| Exercise goal |
Print out the data below with every line intact.

| Data |
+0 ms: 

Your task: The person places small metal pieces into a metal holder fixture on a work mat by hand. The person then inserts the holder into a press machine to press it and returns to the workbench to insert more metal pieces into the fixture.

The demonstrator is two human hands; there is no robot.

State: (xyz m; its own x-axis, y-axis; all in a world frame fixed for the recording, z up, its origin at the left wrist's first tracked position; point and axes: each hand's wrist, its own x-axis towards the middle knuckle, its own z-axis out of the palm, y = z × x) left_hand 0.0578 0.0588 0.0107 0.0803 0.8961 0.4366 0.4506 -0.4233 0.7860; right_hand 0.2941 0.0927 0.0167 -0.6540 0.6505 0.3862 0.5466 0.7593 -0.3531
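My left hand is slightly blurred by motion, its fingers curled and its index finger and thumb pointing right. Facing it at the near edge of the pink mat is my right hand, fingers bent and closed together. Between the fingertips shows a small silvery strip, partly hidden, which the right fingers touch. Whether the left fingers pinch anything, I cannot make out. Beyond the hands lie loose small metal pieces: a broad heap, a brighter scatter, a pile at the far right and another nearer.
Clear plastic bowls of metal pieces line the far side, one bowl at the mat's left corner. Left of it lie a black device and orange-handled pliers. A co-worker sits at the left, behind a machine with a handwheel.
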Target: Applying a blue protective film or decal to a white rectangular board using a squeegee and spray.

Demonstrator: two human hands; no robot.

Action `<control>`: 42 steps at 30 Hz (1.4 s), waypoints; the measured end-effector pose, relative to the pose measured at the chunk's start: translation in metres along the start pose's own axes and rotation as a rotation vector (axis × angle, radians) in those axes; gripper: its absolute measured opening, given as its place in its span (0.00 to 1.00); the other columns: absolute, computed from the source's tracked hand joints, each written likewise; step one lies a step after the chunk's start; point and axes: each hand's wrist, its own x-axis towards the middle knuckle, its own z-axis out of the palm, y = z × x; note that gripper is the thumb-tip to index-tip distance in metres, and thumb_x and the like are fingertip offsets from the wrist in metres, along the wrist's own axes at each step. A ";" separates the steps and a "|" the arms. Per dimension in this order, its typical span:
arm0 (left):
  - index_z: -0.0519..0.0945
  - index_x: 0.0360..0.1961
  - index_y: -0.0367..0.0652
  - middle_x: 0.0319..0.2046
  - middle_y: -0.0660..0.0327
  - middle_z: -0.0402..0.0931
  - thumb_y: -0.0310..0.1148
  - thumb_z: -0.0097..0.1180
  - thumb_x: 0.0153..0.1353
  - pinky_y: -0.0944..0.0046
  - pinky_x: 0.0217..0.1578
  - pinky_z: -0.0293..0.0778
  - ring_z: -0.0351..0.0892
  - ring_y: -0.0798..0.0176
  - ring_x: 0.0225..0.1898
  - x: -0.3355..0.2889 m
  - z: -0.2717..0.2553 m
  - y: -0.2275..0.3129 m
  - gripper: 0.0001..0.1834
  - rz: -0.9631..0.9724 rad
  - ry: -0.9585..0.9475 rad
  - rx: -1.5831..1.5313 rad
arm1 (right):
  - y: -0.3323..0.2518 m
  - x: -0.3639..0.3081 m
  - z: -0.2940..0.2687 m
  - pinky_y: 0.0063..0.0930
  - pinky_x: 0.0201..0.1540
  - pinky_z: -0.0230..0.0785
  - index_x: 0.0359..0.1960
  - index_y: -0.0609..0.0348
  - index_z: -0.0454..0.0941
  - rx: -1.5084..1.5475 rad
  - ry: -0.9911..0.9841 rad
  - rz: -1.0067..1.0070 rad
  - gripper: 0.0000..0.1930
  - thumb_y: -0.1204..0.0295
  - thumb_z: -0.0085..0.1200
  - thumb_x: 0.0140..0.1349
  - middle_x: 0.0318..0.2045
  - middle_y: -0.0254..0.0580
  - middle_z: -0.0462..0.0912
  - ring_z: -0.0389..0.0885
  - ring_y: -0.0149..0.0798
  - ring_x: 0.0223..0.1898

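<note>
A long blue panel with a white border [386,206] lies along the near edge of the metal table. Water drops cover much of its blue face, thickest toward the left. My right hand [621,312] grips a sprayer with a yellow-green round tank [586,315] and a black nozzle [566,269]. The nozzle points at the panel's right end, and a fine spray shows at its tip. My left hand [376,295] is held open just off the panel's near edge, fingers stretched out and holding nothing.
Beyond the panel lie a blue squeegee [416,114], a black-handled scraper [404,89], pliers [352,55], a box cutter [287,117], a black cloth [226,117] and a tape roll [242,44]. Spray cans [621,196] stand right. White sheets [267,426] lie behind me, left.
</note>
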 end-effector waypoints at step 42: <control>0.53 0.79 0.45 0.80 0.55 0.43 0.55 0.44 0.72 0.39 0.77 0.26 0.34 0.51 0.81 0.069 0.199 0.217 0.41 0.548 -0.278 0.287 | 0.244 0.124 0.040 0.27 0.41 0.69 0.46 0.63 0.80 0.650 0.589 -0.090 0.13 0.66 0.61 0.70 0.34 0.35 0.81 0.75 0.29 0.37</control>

| Result of this task |
+0 ms: 

Your task: The person places small metal pieces into a metal holder fixture on a work mat by hand. The person then inserts the holder into a press machine to press it and returns to the workbench to insert more metal pieces into the fixture.

The demonstrator is two human hands; there is no robot.

State: (xyz m; its own x-axis, y-axis; all in a world frame fixed for the recording, z up, its origin at the left wrist's first tracked position; point and axes: each hand's wrist, its own x-axis towards the middle knuckle, its own z-axis out of the palm, y = z × x) left_hand 0.0578 0.0588 0.0107 0.0803 0.8961 0.4366 0.4506 -0.4233 0.7860; right_hand 0.2941 0.0927 0.0167 -0.6540 0.6505 0.3862 0.5466 0.7593 -0.3531
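My left hand is slightly blurred by motion, its fingers curled and its index finger and thumb pointing right. Facing it at the near edge of the pink mat is my right hand, fingers bent and closed together. Between the fingertips shows a small silvery strip, partly hidden, which the right fingers touch. Whether the left fingers pinch anything, I cannot make out. Beyond the hands lie loose small metal pieces: a broad heap, a brighter scatter, a pile at the far right and another nearer.
Clear plastic bowls of metal pieces line the far side, one bowl at the mat's left corner. Left of it lie a black device and orange-handled pliers. A co-worker sits at the left, behind a machine with a handwheel.
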Target: Applying a blue protective film or decal to a white rectangular board using a squeegee and spray.

Demonstrator: two human hands; no robot.

Action `<control>`: 42 steps at 30 Hz (1.4 s), waypoints; the measured end-effector pose, relative to the pose measured at the chunk's start: translation in metres along the start pose's own axes and rotation as a rotation vector (axis × angle, radians) in those axes; gripper: its absolute measured opening, given as its place in its span (0.00 to 1.00); the other columns: absolute, computed from the source's tracked hand joints, each written likewise; step one lies a step after the chunk's start; point and axes: each hand's wrist, its own x-axis towards the middle knuckle, its own z-axis out of the palm, y = z × x; note that gripper is the thumb-tip to index-tip distance in metres, and thumb_x and the like are fingertip offsets from the wrist in metres, along the wrist's own axes at each step. A ";" separates the steps and a "|" the arms. Per dimension in this order, its typical span:
arm0 (left):
  - index_z: -0.0519..0.0945
  - index_x: 0.0360..0.1961
  - index_y: -0.0367..0.0652
  - middle_x: 0.0319..0.2046
  - middle_y: -0.0660..0.0327
  - middle_z: -0.0402..0.0931
  - thumb_y: -0.0310..0.1148
  - thumb_z: -0.0097..0.1180
  - thumb_x: 0.0153..0.1353
  - pinky_y: -0.0944..0.0046
  - pinky_x: 0.0217..0.1578
  - pinky_z: -0.0293..0.0778
  - ring_z: -0.0351..0.0892
  - ring_y: -0.0798..0.0176
  - ring_x: 0.0225..0.1898
  - x: -0.3355..0.2889 m
  - z: -0.2717..0.2553 m
  - y: -0.2275..0.3129 m
  - gripper: 0.0001..0.1834
  - rz: -0.9631..0.9724 rad
  - ry: -0.9585..0.9475 rad
  - rx: -1.5831..1.5313 rad
arm1 (right):
  - y: -0.3323..0.2518 m
  - x: -0.3639..0.3081 m
  - z: -0.2940..0.2687 m
  - pinky_y: 0.0063..0.0930
  - pinky_x: 0.0201..0.1540
  - pinky_z: -0.0230..0.0785
  - index_x: 0.0359..0.1960
  - index_y: -0.0609..0.0348
  - index_z: -0.0454..0.0941
  - rx: -1.5084..1.5475 rad
  - ry: -0.9911..0.9841 rad
  - rz: -1.0067..1.0070 rad
  - gripper: 0.0000..0.1930
  - thumb_y: -0.1204..0.0295
  - thumb_z: -0.0085..0.1200
  - thumb_x: 0.0140..0.1349
  - middle_x: 0.0318..0.2045
  - middle_y: -0.0254..0.0580
  - middle_z: -0.0462..0.0912
  - ring_z: -0.0389..0.0885
  - ring_y: -0.0149..0.0798
  - ring_x: 0.0223..0.1898

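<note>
A long blue panel with a white border [386,206] lies along the near edge of the metal table. Water drops cover much of its blue face, thickest toward the left. My right hand [621,312] grips a sprayer with a yellow-green round tank [586,315] and a black nozzle [566,269]. The nozzle points at the panel's right end, and a fine spray shows at its tip. My left hand [376,295] is held open just off the panel's near edge, fingers stretched out and holding nothing.
Beyond the panel lie a blue squeegee [416,114], a black-handled scraper [404,89], pliers [352,55], a box cutter [287,117], a black cloth [226,117] and a tape roll [242,44]. Spray cans [621,196] stand right. White sheets [267,426] lie behind me, left.
</note>
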 end-effector waypoints at step 42: <control>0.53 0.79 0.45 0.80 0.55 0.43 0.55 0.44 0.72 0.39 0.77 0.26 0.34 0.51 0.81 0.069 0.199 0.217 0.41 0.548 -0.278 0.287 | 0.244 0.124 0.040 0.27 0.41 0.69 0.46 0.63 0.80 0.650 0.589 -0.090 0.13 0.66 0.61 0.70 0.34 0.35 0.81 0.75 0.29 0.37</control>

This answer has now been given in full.